Referências bibliográficas:
BARTHES, Roland. O óbvio e o obtuso. Trad. Léa Novaes. Rio de Janeiro: Nova Fronteira, 1990.
CALVINO, Ítalo. Seis propostas para o próximo milênio. Trad. Ivo Barroso. São Paulo: Companhia das Letras, 2000.
DERRIDA, Jacques. Enlouquecer o subjétil. Trad. Geraldo Gerson de Souza. São Paulo: Ateliê/Unesp/Imprensa Oficial: 1998.
_____. Che cos’è la poesia? Trad. Tatiana Rios e Marcos Siscar. In: Points de Suspension. Paris: Galilée, 1992.
GUATTARI, Felix. Caosmose. Trad. Ana Lucia de Oliveira e Lucia Claudia Leão. Rio de Janeiro: 34,1993.
GIL, José. Movimento total. O corpo e a dança. Trad. Miguel Serras Pereira. São Paulo: Iluminuras, 2005.
DIDI-HUBERMAN, Georges.

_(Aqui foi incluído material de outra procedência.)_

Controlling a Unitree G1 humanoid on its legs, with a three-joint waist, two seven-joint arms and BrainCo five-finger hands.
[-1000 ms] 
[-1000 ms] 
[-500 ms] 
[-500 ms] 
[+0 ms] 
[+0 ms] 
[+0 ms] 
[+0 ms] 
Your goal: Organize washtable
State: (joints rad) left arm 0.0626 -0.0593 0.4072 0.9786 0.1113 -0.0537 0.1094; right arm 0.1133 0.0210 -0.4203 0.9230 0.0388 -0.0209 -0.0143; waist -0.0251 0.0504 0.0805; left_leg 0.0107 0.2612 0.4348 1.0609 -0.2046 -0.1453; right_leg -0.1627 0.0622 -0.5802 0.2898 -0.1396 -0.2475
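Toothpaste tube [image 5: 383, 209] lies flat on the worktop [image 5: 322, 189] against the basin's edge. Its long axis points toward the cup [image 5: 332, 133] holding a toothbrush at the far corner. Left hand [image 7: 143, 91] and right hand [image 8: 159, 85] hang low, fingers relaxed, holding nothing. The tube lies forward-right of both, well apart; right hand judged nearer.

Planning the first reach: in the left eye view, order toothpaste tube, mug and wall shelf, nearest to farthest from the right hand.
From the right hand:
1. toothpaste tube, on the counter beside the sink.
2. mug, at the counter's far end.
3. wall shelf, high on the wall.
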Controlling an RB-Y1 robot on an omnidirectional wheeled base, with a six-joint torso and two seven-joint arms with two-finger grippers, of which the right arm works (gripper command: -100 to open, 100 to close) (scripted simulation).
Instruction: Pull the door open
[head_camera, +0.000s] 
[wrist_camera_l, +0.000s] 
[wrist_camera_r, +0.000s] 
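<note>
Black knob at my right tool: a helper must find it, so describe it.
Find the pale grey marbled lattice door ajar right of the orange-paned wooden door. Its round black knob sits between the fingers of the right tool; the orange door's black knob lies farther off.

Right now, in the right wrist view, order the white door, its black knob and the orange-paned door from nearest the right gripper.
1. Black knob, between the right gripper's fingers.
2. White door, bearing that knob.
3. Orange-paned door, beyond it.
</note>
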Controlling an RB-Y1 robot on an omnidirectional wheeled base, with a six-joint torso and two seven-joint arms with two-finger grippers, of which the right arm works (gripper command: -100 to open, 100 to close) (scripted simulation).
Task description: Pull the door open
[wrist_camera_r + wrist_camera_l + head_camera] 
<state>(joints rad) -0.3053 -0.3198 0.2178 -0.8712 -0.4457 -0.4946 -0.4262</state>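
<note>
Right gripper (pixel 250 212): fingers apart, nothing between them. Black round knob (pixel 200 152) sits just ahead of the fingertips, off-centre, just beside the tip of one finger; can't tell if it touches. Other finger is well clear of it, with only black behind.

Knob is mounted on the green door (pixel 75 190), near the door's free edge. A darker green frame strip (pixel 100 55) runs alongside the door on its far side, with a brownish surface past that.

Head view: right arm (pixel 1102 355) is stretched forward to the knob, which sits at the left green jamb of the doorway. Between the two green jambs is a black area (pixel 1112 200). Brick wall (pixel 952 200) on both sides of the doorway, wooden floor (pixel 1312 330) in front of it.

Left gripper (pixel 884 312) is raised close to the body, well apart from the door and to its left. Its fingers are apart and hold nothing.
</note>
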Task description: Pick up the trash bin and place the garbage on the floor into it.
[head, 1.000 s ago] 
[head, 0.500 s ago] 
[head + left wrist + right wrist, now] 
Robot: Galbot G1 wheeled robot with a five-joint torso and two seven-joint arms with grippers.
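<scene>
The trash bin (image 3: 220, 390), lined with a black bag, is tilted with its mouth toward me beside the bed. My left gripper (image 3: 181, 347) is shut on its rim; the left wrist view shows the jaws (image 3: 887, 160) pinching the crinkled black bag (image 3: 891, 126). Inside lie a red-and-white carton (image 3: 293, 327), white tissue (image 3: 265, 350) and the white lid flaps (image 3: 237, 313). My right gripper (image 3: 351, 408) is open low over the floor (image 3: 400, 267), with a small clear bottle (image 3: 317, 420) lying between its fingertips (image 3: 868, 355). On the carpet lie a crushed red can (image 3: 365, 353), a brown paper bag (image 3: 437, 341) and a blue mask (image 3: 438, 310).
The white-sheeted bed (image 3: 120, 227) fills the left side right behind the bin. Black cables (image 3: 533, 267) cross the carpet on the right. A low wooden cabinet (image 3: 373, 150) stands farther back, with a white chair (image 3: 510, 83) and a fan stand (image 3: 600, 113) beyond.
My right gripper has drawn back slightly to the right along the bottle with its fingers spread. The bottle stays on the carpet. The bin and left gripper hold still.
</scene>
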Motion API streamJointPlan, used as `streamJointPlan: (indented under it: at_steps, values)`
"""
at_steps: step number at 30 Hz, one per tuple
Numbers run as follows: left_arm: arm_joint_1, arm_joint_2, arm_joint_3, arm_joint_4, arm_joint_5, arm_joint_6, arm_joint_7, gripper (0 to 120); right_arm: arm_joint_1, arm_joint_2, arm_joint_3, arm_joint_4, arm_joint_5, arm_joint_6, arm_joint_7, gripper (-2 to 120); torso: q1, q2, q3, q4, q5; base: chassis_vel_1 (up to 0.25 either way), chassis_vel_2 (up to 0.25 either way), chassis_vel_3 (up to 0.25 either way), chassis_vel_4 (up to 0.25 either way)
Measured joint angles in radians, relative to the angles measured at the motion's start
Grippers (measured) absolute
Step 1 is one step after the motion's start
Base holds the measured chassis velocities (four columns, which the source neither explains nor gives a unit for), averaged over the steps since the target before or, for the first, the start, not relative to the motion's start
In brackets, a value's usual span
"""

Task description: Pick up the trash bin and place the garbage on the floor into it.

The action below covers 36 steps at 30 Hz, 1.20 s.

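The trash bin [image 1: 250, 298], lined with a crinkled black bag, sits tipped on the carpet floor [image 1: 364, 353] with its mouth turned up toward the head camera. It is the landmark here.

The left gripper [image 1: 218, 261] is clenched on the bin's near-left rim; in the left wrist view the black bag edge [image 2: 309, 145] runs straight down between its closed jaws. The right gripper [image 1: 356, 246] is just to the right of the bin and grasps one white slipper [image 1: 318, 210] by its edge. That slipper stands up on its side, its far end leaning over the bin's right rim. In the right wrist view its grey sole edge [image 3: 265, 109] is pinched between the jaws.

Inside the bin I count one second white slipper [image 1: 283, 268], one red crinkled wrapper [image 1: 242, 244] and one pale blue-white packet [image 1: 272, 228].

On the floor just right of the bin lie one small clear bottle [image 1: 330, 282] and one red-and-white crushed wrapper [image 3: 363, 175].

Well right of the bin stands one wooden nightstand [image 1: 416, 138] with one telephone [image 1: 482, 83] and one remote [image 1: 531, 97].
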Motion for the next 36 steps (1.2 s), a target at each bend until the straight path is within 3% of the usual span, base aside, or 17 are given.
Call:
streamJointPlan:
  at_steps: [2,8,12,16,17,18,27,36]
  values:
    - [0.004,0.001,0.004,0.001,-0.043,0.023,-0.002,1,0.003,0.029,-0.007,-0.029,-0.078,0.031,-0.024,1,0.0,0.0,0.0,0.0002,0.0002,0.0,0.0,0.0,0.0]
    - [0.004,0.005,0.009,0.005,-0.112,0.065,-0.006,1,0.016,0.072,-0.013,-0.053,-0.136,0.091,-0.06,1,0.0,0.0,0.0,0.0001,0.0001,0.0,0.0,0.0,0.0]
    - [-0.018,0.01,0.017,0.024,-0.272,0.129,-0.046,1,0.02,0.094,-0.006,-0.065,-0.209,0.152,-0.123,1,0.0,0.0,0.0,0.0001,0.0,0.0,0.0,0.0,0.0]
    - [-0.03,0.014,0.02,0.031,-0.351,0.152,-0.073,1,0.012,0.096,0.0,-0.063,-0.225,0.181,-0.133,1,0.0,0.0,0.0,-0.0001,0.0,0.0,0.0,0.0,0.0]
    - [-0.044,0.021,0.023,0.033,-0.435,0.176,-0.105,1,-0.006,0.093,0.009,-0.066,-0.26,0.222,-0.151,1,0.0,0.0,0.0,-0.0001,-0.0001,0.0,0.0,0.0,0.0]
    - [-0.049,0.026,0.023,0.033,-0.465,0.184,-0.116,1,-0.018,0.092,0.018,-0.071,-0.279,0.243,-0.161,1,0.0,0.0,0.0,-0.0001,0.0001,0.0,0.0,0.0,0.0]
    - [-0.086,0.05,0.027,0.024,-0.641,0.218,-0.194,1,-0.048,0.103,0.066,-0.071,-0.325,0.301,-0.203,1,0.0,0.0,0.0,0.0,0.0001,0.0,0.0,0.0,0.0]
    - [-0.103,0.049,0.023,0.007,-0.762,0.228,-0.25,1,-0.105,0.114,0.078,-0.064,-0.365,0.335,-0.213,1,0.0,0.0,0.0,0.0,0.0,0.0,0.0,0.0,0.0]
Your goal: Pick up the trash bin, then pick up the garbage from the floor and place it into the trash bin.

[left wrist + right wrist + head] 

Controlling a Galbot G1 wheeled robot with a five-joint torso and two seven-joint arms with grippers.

La imagen mariposa. Trad. Juan José Lahuerta. Barcelona: Mudito & Co, 2007.
NANCY, Jean-Luc. Resistência da poesia. Trad. Bruno Duarte. Lisboa: Vendaval, 2005.
_____. Corpus. Trad. Tomás Maia. Lisboa: Veja, 2000.
PAZ, Octavio. Convergências. Ensaios sobre arte e literatura. Rio de Janeiro: Rocco, 1991.
RODRIGUES, Silvina. Poesia: uma decisão. In: Aletria. Olhar cabisbaixo: trajetos da visão no século XX. Nº 10/11. p. 72-80. Belo Horizonte: Fale/UFMG, 2003/2004.
SASPORTES, José. Pensar a dança. A reflexão estética de Mallarmé a Cocteau.Portugal: Casa da Moeda, 1983.
SELIGMANN-SILVA, Márcio. O local da diferença. São Paulo: 34, 2005.
VALERY, Paul. A alma e a dança. Trad. Marcelo Coelho. Rio de Janeiro: Imago, 1996.